Are beans a vegetable?

While I was making lunch with a can of black beans, I noticed it had a slogan on the front, “The vegetable with more!”

Now ignoring for a moment that ‘with more what?’ thought that must jump into other heads as it did mine, a question popped up, 'beans are a vegetable?"

I was taught that vegetables are the root (like carrots), stem (like celery) or leaves (like lettuce) of a plant. And fruit is the ovaries and have seeds.

Beans don’t seem to fit into any of these categories. So was I taught wrong about the definition of vegetable? Are beans something else?

Beans are a vegetable in the casual culinary sense of the word, along with things like tomatos and cucumbers. This usage of vegetable has no (or very little) relationship to the use of vegetable in the botanical sense.

A vegetable is either a plant, the part of a plant that you eat, or a non-sweet part of plant that you eat. By any of those definitions, beans qualify. Some vegetables are roots, some vegetables are stems, some are leaves, and some are fruits. Some are in fact other parts of a plant entirely: Broccoli, for instance, is primarily flowers, and bulbs (onions and garlic) are more like stems than roots, but aren’t really either.

Beans are seeds. The pods (like string beans) are fruit. You eat them like vegetables.

Yup - what they said. Essentially, there is little clear definition of what is and is not a veggie.
What constitutes a fruit, OTOH, is all about sex (botanically at least.)
Next thing you know you are going to ask us what constitutes a grain!

Ok, I’ll bite. What’s a grain? I though they were all grass types. Am I wrong again?

It depends on your definition of beans. If you are considering the entire vegetable, such as a runner bean then it is a vegetable. However, if you eat just the bean, as in kidney beans, then they are a pulse.

The entire vegetable being roots, stems, leaves, and all?

No sorry, in the case of the runner bean i should have said if you eat the entire fruit of the plant.

Beans are legumes, along with peas, lentils and peanuts.

As are clover and alfalfa.

I’ve always considered wax beans and green beans as veggies but pinto beans and black beans as starches like potatoes

Well, if one were to employ the logic set forth in Nix v. Hedden (SCOTUS, 1893), beans would probably be considered vegetables regardless of their botanical classification. :smiley:

And to confuse matters further, some nutrition charts and lists categorize them as Meat, because they can be eaten as a source of protein.

According to that:

Plant life as a whole is included in the vegetable kingdom, so all plants are vegetables in the biological sense (“Animal, mineral, or…”). All fruits are vegetables, then, or at least part of a vegetable; the same would seem to hold true for leaves, roots and seeds when we are speaking of “vegetables” meaning foods not animal in origin.

Why is this being danced around so? Beans are part of the fruit, or reproductive part of a plant. The non-reproductive parts are vegetables. In some contexts all parts of a plant are considered vegetable (as in animal, vegetable or mineral).
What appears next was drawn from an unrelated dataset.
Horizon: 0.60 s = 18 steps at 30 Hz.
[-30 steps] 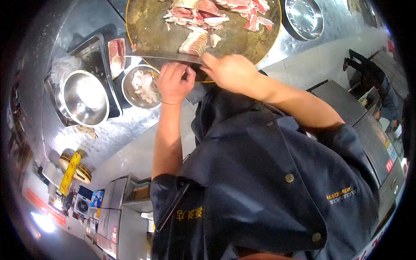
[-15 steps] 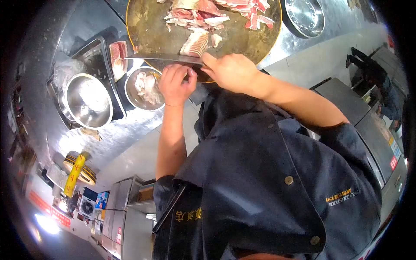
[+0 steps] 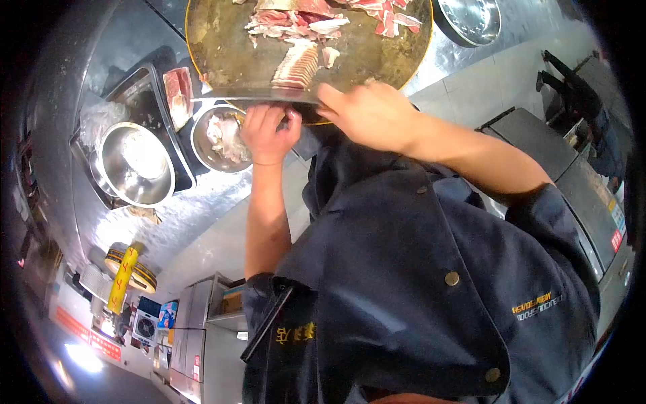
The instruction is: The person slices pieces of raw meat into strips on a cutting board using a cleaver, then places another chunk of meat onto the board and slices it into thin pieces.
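My right hand (image 3: 367, 114) is closed around the handle end of a long-bladed knife (image 3: 235, 95). Its blade lies crosswise over the near part of a round chopping board (image 3: 222, 47). My left hand (image 3: 269, 132) is just on the near side of the blade, its fingers curled; whatever they press on is hidden. Right beyond the blade, a row of thin overlapping meat slices (image 3: 297, 65) fans out. A small meat scrap (image 3: 330, 56) lies beside the row. Farther back is a pile of sliced meat (image 3: 296, 23), with more red-and-white slices (image 3: 387, 19) to its right.
Left of the board, a meat slab (image 3: 178, 94) rests by a black tray (image 3: 165, 118) holding a steel bowl (image 3: 138, 165). Another bowl (image 3: 202, 145) with pale meat pieces stands near my left hand. A metal basin (image 3: 471, 20) is at the right. Someone in dark clothes (image 3: 592, 101) is farther off.
The whole view has shifted slightly. The knife, blurred in places, sits a little differently near the slices. Both hands keep about the same hold.
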### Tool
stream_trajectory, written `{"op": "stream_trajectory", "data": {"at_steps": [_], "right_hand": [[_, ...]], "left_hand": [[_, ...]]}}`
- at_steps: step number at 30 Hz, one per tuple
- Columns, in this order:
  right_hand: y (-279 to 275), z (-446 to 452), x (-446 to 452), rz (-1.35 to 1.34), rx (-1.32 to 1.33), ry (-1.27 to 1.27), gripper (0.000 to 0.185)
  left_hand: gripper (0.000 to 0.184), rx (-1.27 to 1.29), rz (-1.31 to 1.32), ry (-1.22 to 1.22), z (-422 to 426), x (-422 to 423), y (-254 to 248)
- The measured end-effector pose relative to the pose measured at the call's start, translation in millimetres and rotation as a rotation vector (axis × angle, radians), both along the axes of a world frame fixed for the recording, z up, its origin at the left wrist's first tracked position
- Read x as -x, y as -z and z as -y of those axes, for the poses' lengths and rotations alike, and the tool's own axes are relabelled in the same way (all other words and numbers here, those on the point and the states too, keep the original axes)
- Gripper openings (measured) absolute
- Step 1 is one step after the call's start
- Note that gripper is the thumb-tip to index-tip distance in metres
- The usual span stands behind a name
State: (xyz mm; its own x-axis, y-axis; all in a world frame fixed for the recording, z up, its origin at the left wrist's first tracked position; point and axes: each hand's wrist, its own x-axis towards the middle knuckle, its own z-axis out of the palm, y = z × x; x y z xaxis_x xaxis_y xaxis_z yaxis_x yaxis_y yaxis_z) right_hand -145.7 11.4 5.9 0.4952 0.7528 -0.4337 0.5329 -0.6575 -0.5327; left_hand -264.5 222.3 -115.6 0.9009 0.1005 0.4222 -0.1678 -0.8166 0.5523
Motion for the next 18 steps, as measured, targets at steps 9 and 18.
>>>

But otherwise beans are fruit.

Except in a culinary sense where they are vegetables.

“Beans, beans, the musical fruit
The more you eat, the more you toot.”

Ditto.

‘Vegetable’ is not a botanical classification, it’s primarily a dietary one. Vegetables are non-animal-source non-sweet foods.

Botanically speaking, if it has a seed, it’s a fruit; grows above ground, it’s vegative growth (shoots or leaves); grows under ground, a root.

Vegetables can be roots, shoots, leaves, or fruit; potatoes, rhubarb, spinach, or tomatoes.